Rapid advances in novel knowledge-based, brain-empowered networking infrastructures are crucial to achieving such TPH [3]-[5]. On one hand, medical sensors would incorporate cognitive wireless connectivity, both short range such as near-field radios to communicate wirelessly to nearby computers, personal digital assistants, or smart-phones, and long range, such as WiFi or cellular communications, to communicate directly with cloud computing services. Such wireless connections permit sensor measurements to be sent to remote caregivers while patients go through their daily life, thus heralding an age of ubiquitous real-time medical sensing. On the other hand, the learning and adaptation capabilities of a cognitive network platform for health monitoring such as vital-sign and motion sensing would facilitate proactive disease management and diagnosis before patients suffer serious complications. Nevertheless, actualizing the potential of CoNHealth requires addressing a multitude of technical challenges. Specifically, healthcare applications impose stringent requirements on system reliability, quality of service, and particularly privacy and security. We attempt to confront these challenges in this project.

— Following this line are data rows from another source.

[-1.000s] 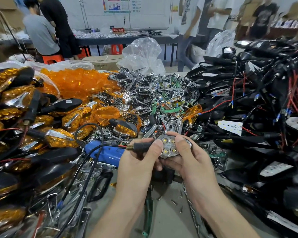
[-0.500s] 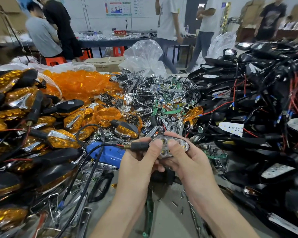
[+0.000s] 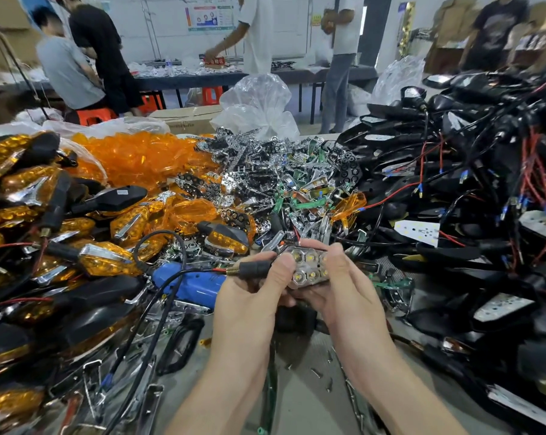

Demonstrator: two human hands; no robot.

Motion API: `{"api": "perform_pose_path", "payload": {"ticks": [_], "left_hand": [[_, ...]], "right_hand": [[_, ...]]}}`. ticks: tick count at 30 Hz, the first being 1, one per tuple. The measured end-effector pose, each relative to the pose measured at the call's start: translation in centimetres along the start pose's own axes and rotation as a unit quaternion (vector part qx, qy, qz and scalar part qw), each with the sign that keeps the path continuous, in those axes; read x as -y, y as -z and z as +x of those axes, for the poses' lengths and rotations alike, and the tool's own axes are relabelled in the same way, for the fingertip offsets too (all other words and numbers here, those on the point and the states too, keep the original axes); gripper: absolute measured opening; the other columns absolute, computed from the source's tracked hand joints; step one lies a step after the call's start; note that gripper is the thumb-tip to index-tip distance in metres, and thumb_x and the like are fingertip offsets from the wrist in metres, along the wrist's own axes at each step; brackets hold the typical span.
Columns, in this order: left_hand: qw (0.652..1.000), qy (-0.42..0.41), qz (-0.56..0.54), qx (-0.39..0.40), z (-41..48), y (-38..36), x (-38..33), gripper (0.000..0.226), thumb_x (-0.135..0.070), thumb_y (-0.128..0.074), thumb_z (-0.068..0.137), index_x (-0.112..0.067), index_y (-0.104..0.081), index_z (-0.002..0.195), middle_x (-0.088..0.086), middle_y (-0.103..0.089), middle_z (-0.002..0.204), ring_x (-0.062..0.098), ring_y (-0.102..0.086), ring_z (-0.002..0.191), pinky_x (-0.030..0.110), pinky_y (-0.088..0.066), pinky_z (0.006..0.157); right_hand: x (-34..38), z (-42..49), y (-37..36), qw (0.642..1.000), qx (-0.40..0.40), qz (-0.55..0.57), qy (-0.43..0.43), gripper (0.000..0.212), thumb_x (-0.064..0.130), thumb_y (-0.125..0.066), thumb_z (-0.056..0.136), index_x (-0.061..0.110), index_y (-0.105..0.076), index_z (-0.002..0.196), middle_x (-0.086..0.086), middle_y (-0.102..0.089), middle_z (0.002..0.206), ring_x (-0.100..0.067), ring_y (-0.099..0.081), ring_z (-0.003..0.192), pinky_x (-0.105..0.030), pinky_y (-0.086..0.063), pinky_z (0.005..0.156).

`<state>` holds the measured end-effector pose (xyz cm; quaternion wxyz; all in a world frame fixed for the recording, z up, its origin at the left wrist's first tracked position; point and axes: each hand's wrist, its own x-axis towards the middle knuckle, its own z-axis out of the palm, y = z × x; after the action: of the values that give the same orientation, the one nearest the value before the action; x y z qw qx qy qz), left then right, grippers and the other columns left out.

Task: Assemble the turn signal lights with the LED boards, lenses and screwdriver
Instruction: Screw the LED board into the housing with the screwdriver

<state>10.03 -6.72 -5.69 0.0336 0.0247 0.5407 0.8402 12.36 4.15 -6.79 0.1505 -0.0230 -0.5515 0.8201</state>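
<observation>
At mid-bench (image 3: 300, 387), head view: my left hand (image 3: 253, 296) and right hand (image 3: 350, 293) both hold the turn signal (image 3: 308, 266) just above the clutter. Fingers are curled under it and the thumbs pinch its two ends. Half a second ago it was tipped away; now it's face-up again, so I'd say the reflector is being pressed home. Six clear LED cells show, with no amber lens on yet. The black stem (image 3: 249, 269) pokes left. The blue screwdriver (image 3: 190, 282) lies just left, and the lens pile (image 3: 146, 155) sits further back.

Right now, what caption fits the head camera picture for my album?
Left hand and right hand hold a black-stemmed chrome-faced turn signal light among heaped chrome parts.
</observation>
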Motion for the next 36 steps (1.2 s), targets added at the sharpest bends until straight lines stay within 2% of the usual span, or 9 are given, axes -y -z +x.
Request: {"api": "perform_pose_path", "payload": {"ticks": [4,8,10,16,24,27,30,33,36], "left_hand": [[1.0,-0.001,0.004,-0.004,0.02,0.03,-0.01,0.044,-0.043,-0.082,0.06,-0.016,-0.07,0.093,0.001,-0.063,0.067,0.015,-0.056,0.057,0.022,-0.051,0.057],[1.0,-0.004,0.019,-0.013,-0.02,-0.04,0.19,0.05,-0.044,-0.083,0.059,-0.014,-0.07,0.098,0.015,-0.073,0.087,0.014,-0.06,0.062,0.021,-0.051,0.055],[1.0,-0.001,0.013,-0.02,-0.03,-0.1,0.21,0.048,-0.043,-0.084,0.058,-0.016,-0.073,0.096,0.014,-0.073,0.089,0.014,-0.062,0.065,0.021,-0.05,0.054],[1.0,0.003,0.01,-0.008,-0.14,-0.22,0.25,0.04,-0.047,-0.083,0.059,-0.027,-0.078,0.093,-0.001,-0.067,0.071,0.011,-0.057,0.058,0.019,-0.05,0.054],[1.0,-0.002,0.002,-0.021,0.14,-0.07,0.51,0.035,-0.049,-0.079,0.063,-0.018,-0.073,0.078,0.003,-0.058,0.06,0.01,-0.054,0.048,0.022,-0.049,0.048],[0.999,0.002,-0.031,-0.014,0.06,-0.02,0.22,0.046,-0.051,-0.074,0.069,-0.01,-0.071,0.089,0.005,-0.06,0.063,0.012,-0.055,0.051,0.023,-0.051,0.049],[0.995,0.028,-0.095,-0.01,0.24,0.1,-0.16,0.055,-0.057,-0.05,0.086,-0.012,-0.066,0.113,0.009,-0.067,0.073,0.015,-0.058,0.052,0.027,-0.055,0.05],[0.995,0.031,-0.09,-0.012,0.4,0.25,-0.38,0.046,-0.049,-0.033,0.103,-0.018,-0.064,0.117,0.017,-0.07,0.081,0.02,-0.063,0.054,0.029,-0.056,0.05],[0.998,0.021,-0.063,-0.022,0.28,0.23,-0.19,0.044,-0.044,-0.028,0.107,-0.022,-0.064,0.118,0.016,-0.071,0.081,0.019,-0.064,0.054,0.027,-0.056,0.05]], "right_hand": [[-0.13,0.05,0.29,1.0,-0.009,0.022,-0.003,0.048,0.063,-0.058,0.084,0.028,-0.077,0.109,-0.01,-0.078,0.107,-0.023,-0.073,0.09,-0.029,-0.058,0.078],[-0.09,0.32,0.47,0.999,-0.026,0.038,-0.004,0.034,0.047,-0.059,0.092,0.022,-0.08,0.102,-0.011,-0.078,0.102,-0.021,-0.073,0.086,-0.03,-0.059,0.074],[-0.03,0.33,0.51,0.998,-0.028,0.055,-0.013,0.033,0.04,-0.056,0.093,0.02,-0.081,0.099,-0.013,-0.078,0.103,-0.021,-0.073,0.085,-0.029,-0.059,0.072],[0.14,0.24,0.41,0.998,-0.037,0.04,-0.013,0.034,0.043,-0.056,0.092,0.022,-0.08,0.102,-0.014,-0.078,0.103,-0.023,-0.073,0.083,-0.03,-0.058,0.071],[-0.09,-0.09,0.2,0.999,-0.033,-0.033,0.02,0.037,0.051,-0.054,0.098,0.025,-0.078,0.11,-0.011,-0.078,0.103,-0.025,-0.075,0.09,-0.03,-0.059,0.077],[0.03,0.05,0.15,0.999,-0.032,-0.036,0.024,0.037,0.053,-0.053,0.095,0.029,-0.078,0.109,-0.01,-0.079,0.103,-0.025,-0.075,0.09,-0.028,-0.059,0.075],[0.18,0.2,0.43,0.998,-0.044,-0.031,0.028,0.036,0.055,-0.054,0.095,0.031,-0.077,0.109,-0.008,-0.079,0.106,-0.025,-0.076,0.095,-0.028,-0.059,0.076],[0.4,0.36,0.71,0.998,-0.049,-0.028,0.029,0.035,0.054,-0.055,0.096,0.03,-0.077,0.109,-0.006,-0.079,0.108,-0.022,-0.076,0.095,-0.025,-0.058,0.074],[0.17,0.33,0.84,0.998,-0.047,-0.035,0.031,0.035,0.051,-0.051,0.097,0.031,-0.078,0.109,-0.004,-0.078,0.111,-0.021,-0.076,0.099,-0.024,-0.058,0.075]]}}
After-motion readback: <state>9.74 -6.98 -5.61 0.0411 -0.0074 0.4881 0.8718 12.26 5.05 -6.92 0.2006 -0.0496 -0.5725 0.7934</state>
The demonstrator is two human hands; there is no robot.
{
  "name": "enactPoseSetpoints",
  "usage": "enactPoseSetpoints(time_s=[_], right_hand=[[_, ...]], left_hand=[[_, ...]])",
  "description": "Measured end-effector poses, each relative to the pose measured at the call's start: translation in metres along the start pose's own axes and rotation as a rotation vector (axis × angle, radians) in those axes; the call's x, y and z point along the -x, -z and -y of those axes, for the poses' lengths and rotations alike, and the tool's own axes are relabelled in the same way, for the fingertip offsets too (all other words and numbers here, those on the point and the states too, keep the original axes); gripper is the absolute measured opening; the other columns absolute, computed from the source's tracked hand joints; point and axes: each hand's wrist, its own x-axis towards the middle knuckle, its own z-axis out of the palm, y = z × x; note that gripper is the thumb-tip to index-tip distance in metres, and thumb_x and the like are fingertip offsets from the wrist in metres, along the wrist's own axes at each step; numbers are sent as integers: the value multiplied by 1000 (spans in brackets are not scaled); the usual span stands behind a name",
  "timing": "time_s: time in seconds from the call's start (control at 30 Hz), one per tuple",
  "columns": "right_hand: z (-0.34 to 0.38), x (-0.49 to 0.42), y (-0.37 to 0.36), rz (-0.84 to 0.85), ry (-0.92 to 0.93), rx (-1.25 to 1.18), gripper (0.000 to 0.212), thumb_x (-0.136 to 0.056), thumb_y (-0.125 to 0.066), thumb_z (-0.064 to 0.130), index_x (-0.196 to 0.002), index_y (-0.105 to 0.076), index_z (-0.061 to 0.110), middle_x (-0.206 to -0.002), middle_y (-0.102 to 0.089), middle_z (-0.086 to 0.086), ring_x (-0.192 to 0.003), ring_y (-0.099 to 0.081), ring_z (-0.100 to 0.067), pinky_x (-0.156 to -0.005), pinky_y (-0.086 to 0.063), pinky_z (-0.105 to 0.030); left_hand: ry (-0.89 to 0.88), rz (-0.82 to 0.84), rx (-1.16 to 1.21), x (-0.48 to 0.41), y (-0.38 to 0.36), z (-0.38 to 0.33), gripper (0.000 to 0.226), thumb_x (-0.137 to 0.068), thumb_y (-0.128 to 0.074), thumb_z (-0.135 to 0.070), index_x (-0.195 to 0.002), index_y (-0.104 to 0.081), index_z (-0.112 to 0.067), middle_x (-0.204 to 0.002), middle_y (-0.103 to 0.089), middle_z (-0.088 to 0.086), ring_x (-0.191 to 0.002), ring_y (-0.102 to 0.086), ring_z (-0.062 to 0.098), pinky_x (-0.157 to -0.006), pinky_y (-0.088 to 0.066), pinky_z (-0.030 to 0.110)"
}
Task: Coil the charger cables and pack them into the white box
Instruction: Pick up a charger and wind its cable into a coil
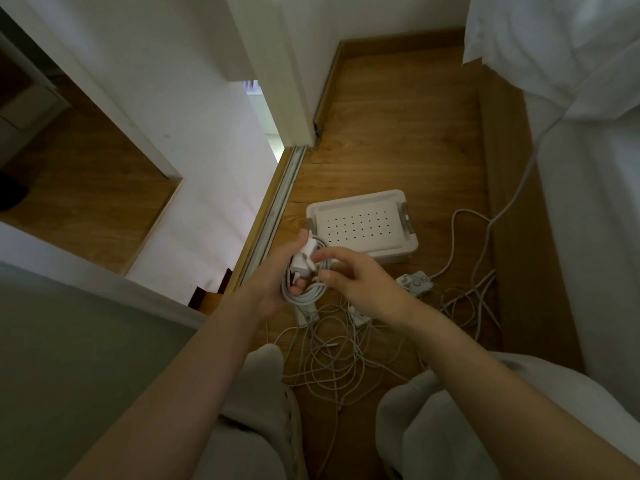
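The left hand (277, 282) hides part of the coiled cable (306, 289) it grips with a white plug (304, 256). At 3 o'clock of the coil, the right hand (360, 278) pinches a strand. The white box (360, 225) lies at 1 o'clock, loose cables (332, 351) at 6, tangled beyond separating.

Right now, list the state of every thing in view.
white box: on the floor, lid on.
coiled cable: bundled with its plug, held in the left hand.
right hand: fingertips pinching at the coil.
loose cables: tangled on the floor.
switch block: lying beside the box.
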Motion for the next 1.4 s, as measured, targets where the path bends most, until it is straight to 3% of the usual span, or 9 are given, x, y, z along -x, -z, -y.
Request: enactPoseSetpoints(time_s=[0.13,0.2,0.3,0.4,0.63,0.87,1.07,1.23,1.4], right_hand=[[2,3,-2,-64,2,72,9,-89,-60,23,-97,-58,21,-84,-61,1,-66,-56,-7,-57,-44,-10],[0,5,-6,-135,51,199,11,-87,-62,23,-94,-53,19,-82,-60,2,-61,-52,-4,-47,-38,-8],[-3,7,-11,-252,92,489,10,-91,-56,31,-94,-50,24,-98,-57,-2,-87,-54,-15,-62,-38,-14],[2,9,-9,-338,107,889,25,-96,-45,32,-118,-52,22,-135,-39,-4,-127,-33,-22,-97,-39,-33],[21,18,-18,-176,271,984,37,-97,-43,17,-133,-43,11,-138,-42,-4,-130,-32,-18,-109,-22,-31],[21,23,-6,-465,291,175,9,-92,-51,19,-86,-52,26,-119,-57,9,-112,-51,0,-93,-51,-30],[22,7,24,-707,67,-83,12,-98,-42,21,-91,-45,12,-77,-51,5,-63,-48,-6,-56,-43,-22],[12,-13,31,-627,-129,-15,23,-100,-37,27,-99,-48,6,-73,-52,1,-64,-50,-11,-58,-43,-26],[5,-32,40,-345,-477,-517,28,-100,-39,22,-91,-56,2,-73,-64,-9,-68,-63,-19,-66,-57,-30]], left_hand=[[-14,-11,-8,-2,-3,6,41,-87,-50,-50,-99,-66,-15,-72,-63,4,-54,-53,11,-48,-42,19],[-36,-58,12,-4,-8,9,47,-86,-52,-50,-114,-64,-14,-92,-68,9,-78,-60,20,-69,-43,28],[-49,-109,12,-6,-15,10,49,-88,-52,-48,-124,-59,-14,-108,-66,14,-92,-58,25,-79,-41,33],[-40,-124,-46,-8,-20,10,50,-84,-57,-51,-117,-63,-14,-90,-63,12,-65,-55,14,-57,-41,24],[37,-179,-129,-9,-21,14,24,-87,-56,-34,-80,-60,-11,-74,-50,7,-66,-40,16,-58,-33,26],[-37,-67,-62,-7,-26,11,70,-76,-63,-63,-115,-61,-4,-117,-57,26,-99,-49,29,-95,-43,45],[-110,174,71,-4,-43,8,41,-96,-48,-23,-134,-47,-8,-120,-60,19,-103,-63,26,-83,-52,32],[-189,41,-73,-2,-41,10,37,-97,-47,-19,-134,-47,-14,-124,-61,14,-111,-61,25,-89,-53,37],[-415,-94,-448,7,-33,7,35,-95,-50,-24,-129,-44,-22,-112,-64,2,-98,-66,14,-81,-57,29]])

[1] National Institute on Aging, National Institutes of Health, U.S. Department of Health and Human Services, U.S. Department of State, Why Population Aging Matters: A Global Perspective, Summit on Global Aging, Mar. 15, 2007.
[2] J. Ko, C. Lu, M. B. Srivastava, J. A. Stankovic, A. Terzis, and M. Welsh, “Wireless sensor networks for healthcare,” Proceedings of the IEEE, vol. 98, no. 11, pp. 1947-1960, Nov. 2010.
[3] J. Mitola, “Cognitive radio architecture evolution,” Proceedings of the IEEE, vol. 97, no. 4, pp. 626-641, Apr. 2009.
[4] S. Haykin, “Cognitive radar: A way of future,” IEEE Signal Processing Magazine, vol. 23, pp. 30-40, Jan. 2006.
[5] S. Maleki, A. Pandharipande, and G. Leus, “Energy-efficient distributed spectrum sensing for cognitive sensor networks,” IEEE
Sensors Journal, vol. 11, no. 3, pp. 565-573, Mar. 2011.